La Chambre est au cœur de la vie politique, fait accéder un nouveau personnel aux affaires, si les
femmes ne connaissent pas une promotion très forte, si d’anciens parlementaires sont élus. Il est à
noter que c’est sous la IV République que l’Assemblée nationale fut la plus représentative de la
diversité de la société française. La chute du régime, la prise du pouvoir par De Gaulle débouche
sur une rationalisation du parlementarisme avec une nouvelle hiérarchisation du pouvoir plus
favorable au président de la République.
Malgré l’extrême richesse de l’ouvrage, demeure un regret qui n’est qu’un encouragement à
poursuivre, le manque de place laissée à la vie politique dans ses liens avec le Parlement.

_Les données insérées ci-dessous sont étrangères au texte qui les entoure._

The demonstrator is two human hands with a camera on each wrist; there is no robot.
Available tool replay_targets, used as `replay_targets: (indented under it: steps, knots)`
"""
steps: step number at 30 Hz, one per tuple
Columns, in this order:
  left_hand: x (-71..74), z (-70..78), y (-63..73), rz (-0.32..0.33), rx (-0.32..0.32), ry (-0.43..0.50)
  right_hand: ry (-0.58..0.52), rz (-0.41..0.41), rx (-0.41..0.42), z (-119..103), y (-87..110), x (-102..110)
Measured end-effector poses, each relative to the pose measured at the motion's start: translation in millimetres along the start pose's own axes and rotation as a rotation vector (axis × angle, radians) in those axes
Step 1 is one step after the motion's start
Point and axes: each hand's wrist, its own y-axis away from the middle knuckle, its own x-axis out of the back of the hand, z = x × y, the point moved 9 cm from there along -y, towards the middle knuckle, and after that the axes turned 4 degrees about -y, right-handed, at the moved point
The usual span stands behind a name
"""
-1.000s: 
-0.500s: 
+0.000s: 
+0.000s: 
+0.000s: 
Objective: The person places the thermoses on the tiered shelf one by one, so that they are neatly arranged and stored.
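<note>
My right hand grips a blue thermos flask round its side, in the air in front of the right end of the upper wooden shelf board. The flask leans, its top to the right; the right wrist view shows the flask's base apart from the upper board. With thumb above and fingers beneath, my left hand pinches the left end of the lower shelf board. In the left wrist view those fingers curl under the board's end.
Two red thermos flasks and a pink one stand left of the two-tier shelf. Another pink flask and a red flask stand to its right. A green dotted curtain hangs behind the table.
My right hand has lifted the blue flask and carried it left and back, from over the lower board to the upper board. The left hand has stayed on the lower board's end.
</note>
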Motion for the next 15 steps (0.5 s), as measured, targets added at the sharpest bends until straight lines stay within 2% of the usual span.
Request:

Commencé sous les auspices de l’opinion publique, les auteurs délaissent cette piste laissant
parfois supposer que le politique se réduit au parlementaire. Cependant, cet ouvrage apparait
comme un instrument de travail utile aussi bien aux professionnels de l’histoire qu"aux simples
citoyens. Il introduit de la complexité dans des récits souvent convenus, l’instabilité de la IV
République gage d’inefficacité par exemple, sans sacrifier la clarté de l’exposition si certaines
parties sont parfois austères dans les explications du fonctionnement des Assemblées.